:: TASK ITEM ::
Please repeat the lines below, exactly and only, from the one that holds "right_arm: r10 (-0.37" through the one that holds "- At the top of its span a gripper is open".

:: RECORDED DATA ::
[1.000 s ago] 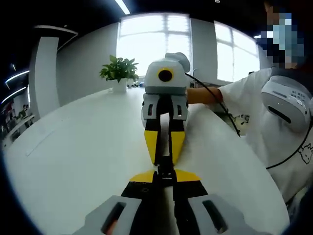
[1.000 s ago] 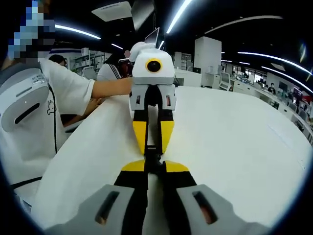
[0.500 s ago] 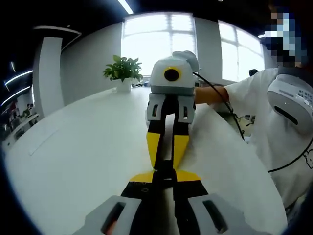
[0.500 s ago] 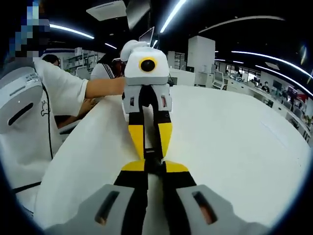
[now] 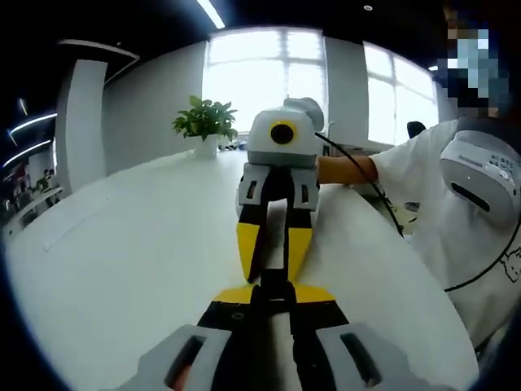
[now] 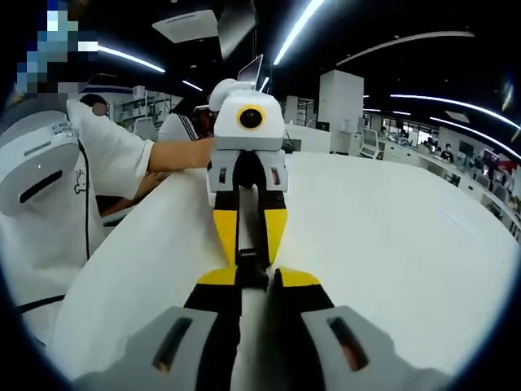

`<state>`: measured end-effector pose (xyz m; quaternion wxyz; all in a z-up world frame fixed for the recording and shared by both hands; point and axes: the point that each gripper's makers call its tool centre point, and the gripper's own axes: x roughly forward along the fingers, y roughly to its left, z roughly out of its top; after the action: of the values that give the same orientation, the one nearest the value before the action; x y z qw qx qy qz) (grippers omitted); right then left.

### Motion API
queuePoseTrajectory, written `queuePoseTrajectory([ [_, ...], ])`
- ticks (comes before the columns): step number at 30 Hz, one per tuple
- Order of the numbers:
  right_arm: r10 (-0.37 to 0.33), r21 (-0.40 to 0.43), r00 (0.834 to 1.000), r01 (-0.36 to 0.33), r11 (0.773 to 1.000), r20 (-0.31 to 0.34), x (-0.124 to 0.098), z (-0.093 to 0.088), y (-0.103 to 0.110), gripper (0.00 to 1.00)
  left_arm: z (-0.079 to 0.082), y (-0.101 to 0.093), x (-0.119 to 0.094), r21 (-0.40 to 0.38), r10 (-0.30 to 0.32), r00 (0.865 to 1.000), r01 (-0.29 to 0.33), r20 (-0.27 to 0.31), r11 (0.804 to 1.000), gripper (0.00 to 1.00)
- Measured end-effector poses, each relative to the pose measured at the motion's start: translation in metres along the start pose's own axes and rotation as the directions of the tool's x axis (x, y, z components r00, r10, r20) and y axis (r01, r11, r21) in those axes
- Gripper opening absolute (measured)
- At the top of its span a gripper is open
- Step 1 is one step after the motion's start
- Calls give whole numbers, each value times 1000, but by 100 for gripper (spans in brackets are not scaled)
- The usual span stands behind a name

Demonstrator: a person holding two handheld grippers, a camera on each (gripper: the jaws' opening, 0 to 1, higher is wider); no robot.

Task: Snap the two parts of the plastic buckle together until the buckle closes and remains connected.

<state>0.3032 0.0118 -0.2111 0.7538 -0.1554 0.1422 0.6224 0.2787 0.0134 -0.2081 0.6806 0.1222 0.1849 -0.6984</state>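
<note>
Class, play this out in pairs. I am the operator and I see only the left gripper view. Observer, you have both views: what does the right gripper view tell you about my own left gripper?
Observer: There the left gripper faces the camera whole, a white housing above yellow-tipped jaws, closed on the black buckle.
Operator: Who holds it?
Observer: A bare forearm reaches from the person's white sleeve to the back of its housing.
Operator: And what is in the room behind it?
Observer: A white pillar stands beyond the white table, under long ceiling light strips.
</note>
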Motion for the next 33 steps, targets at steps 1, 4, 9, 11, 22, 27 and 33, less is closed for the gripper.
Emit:
queuePoseTrajectory([
  [1,3,9,1000,-3,1000,6,0,0,-1,18,0,0,0,-4,-1,1000,1,0,1000,19],
  [4,9,16,1000,-9,1000,17,0,2,1,18,0,-2,0,-8,-3,1000,3,1,1000,20],
  [9,12,9,1000,-12,1000,16,1,5,3,16,0,2,-3,-16,17,1000,-17,0,1000,23],
  [11,13,9,1000,-13,1000,17,0,6,5,14,1,2,-5,-23,24,1000,-23,7,999,23],
  [22,17,10,1000,-18,1000,16,-1,7,9,12,4,-1,-9,24,69,997,-68,-18,997,24],
  [27,8,2,1000,-8,1000,15,-2,7,7,12,3,-2,-10,31,89,996,-88,-29,996,24],
  [33,3,11,1000,-3,1000,24,-4,6,0,12,4,-1,-11,20,117,993,-117,-25,993,24],
])
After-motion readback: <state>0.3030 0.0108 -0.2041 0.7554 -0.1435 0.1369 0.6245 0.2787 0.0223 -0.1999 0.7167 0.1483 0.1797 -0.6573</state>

:: TASK RESULT ::
  right_arm: r10 (-0.37 to 0.33), r21 (-0.40 to 0.43), r00 (0.834 to 1.000), r01 (-0.36 to 0.33), r11 (0.773 to 1.000), r20 (-0.31 to 0.34), x (-0.124 to 0.098), z (-0.093 to 0.088), y (-0.103 to 0.110), gripper (0.00 to 1.00)
  left_arm: z (-0.079 to 0.082), y (-0.101 to 0.093), x (-0.119 to 0.094), r21 (-0.40 to 0.38), r10 (-0.30 to 0.32), r00 (0.865 to 1.000), r01 (-0.29 to 0.33), r20 (-0.27 to 0.31), r11 (0.804 to 1.000), gripper (0.00 to 1.00)
- Measured end-effector poses, each relative to the pose measured at the motion's start: translation in metres along the start pose's own axes and rotation as the directions of the tool's x axis (x, y, z components r00, r10, r20) and y axis (r01, r11, r21) in those axes
- Gripper opening absolute (measured)
- At the top of its span a gripper is open

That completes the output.